BEIJING (REUTERS) - China's military said on Wednesday (July 20) it followed and monitored US destroyer Benfold's transit of the Taiwan Strait.
"The frequent provocations and showing-off by the United States fully demonstrate that the United States is a destroyer of peace and stability in the Taiwan Strait and a maker of security risks in the Taiwan Strait," said Chinese military's Eastern Theatre Command.
US Navy's 7th Fleet said the Arleigh Burke-class destroyer USS Benfold conducted a routine Taiwan Strait transit on Tuesday, "through international waters in accordance with international law".
"The ship transited through a corridor in the Strait that is beyond the territorial sea of any coastal state," it said.
The US has been carrying out such voyages through the stretch of water separating Taiwan and China about once a month. This has angered Beijing, which views them as a sign of support for the island.

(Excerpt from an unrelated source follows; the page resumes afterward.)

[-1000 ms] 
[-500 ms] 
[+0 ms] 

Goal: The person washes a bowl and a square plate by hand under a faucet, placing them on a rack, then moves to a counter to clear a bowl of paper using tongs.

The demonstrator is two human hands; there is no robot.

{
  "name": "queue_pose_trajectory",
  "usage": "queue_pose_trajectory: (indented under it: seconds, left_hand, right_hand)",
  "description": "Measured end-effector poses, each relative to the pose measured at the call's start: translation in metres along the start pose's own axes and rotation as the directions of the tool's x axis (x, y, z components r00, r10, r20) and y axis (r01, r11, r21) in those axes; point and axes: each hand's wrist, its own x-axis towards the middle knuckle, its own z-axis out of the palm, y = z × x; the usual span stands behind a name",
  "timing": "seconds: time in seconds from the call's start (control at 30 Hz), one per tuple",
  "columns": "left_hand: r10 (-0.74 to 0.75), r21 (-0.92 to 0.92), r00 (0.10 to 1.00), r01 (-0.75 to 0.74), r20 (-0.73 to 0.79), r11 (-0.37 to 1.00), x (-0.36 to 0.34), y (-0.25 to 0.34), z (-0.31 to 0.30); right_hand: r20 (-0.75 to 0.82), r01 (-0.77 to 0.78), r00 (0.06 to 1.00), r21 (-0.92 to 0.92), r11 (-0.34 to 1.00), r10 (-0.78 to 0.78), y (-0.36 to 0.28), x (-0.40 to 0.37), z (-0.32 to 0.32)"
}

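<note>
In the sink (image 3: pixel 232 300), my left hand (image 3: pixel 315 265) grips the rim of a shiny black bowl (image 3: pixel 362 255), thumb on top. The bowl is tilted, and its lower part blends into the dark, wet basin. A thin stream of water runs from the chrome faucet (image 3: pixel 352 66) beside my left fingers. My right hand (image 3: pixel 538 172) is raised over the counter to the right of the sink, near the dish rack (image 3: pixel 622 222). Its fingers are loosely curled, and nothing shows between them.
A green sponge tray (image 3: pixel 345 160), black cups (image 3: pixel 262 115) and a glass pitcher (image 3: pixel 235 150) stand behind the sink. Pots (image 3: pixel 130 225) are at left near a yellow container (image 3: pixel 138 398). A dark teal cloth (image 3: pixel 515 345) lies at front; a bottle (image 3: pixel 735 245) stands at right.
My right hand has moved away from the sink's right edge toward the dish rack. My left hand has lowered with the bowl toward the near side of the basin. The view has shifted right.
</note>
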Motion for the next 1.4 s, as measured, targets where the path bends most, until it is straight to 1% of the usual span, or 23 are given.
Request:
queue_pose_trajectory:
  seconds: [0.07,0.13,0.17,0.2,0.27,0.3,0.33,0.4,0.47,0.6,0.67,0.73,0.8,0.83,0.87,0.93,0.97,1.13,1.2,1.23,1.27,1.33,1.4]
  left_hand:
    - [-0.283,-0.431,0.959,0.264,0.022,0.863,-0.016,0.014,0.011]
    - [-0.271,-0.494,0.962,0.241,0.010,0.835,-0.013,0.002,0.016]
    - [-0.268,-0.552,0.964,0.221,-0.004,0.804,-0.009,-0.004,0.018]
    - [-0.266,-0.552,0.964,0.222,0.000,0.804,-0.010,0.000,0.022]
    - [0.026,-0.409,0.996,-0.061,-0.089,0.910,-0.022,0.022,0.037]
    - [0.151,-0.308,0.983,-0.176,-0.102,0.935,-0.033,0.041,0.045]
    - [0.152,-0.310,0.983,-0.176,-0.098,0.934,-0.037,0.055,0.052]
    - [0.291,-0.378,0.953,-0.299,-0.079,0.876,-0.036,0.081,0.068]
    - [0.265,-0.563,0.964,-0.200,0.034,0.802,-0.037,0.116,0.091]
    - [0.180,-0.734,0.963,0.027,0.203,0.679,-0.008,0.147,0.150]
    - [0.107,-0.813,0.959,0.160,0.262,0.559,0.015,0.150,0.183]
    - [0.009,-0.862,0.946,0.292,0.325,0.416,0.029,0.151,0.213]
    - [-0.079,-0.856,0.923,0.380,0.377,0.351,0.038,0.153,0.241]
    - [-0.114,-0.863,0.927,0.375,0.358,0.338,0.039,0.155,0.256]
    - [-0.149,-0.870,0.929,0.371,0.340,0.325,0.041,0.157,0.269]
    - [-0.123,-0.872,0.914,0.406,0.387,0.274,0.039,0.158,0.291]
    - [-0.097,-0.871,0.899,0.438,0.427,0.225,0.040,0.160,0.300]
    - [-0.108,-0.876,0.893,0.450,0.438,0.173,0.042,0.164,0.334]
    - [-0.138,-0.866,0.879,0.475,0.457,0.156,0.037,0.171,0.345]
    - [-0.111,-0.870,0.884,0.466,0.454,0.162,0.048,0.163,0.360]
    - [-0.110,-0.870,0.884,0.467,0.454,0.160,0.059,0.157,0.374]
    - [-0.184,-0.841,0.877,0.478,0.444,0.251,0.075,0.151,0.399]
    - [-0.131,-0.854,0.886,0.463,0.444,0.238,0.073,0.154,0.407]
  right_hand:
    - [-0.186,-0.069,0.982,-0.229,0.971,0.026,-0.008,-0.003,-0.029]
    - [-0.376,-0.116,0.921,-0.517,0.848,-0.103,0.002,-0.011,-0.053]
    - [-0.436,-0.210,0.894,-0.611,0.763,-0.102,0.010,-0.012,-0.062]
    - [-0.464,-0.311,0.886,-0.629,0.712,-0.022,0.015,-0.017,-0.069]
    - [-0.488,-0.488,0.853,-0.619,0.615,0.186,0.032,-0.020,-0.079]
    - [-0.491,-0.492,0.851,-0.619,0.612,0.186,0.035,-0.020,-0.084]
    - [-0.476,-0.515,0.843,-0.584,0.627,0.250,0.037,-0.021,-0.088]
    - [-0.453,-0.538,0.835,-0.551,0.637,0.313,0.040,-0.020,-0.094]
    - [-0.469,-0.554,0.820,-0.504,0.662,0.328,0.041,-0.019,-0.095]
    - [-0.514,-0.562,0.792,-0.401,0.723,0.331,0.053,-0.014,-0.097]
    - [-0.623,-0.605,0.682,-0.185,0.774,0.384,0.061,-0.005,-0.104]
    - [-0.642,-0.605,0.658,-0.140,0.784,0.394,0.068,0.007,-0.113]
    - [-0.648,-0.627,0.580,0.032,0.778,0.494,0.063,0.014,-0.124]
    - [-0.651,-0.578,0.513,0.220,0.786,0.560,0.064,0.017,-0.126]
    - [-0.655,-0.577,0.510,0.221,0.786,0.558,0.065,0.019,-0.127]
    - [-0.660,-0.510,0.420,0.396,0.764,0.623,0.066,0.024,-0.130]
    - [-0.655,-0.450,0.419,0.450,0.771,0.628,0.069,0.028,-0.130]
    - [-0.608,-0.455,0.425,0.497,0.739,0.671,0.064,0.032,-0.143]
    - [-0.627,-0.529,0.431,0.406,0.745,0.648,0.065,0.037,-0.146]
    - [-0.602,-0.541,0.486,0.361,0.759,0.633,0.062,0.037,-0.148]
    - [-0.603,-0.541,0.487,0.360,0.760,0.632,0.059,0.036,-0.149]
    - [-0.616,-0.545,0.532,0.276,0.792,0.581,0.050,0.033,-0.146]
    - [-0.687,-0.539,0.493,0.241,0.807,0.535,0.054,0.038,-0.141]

This month, China sent fighters across the Taiwan Strait's median line, an action that Taiwan described as a provocation. The incident came during a visit to Taipei by Senator Rick Scott, a Republican member of the US Senate Armed Services Committee.
On Monday, China asked the US to immediately cancel a potential sale of military technical assistance to Taiwan worth an estimated US$108 million (S$150 million).
The issue of Taiwan has been a constant irritant in ties between Washington and Beijing, which considers the democratically governed island its own territory.
On Tuesday, China warned that it would take "forceful measures" if US House of Representatives Speaker Nancy Pelosi visited Taiwan, after the Financial Times said she would do so next month.
Speaking in Beijing, Chinese Foreign Ministry spokesman Zhao Lijian said any visit by Ms Pelosi would "seriously undermine China's sovereignty and territorial integrity".
"If the US side obstinately clings to this course, China will definitely take resolute and forceful measures to firmly defend its national sovereignty and territorial integrity," he said.
"The United States must be fully responsible for all the consequences caused by this," Mr Zhao said.
When asked about China's reaction, US State Department spokesman Ned Price said: "I believe the foreign ministry was weighing in on a hypothetical. That is something that I will hesitate doing here".
A spokesman for the US National Security Council would not comment on "travel that the Speaker's office itself has not announced", and reiterated that the US remains committed to its one-China policy.
Taiwan's Foreign Ministry said it has "not received relevant information" about any visit.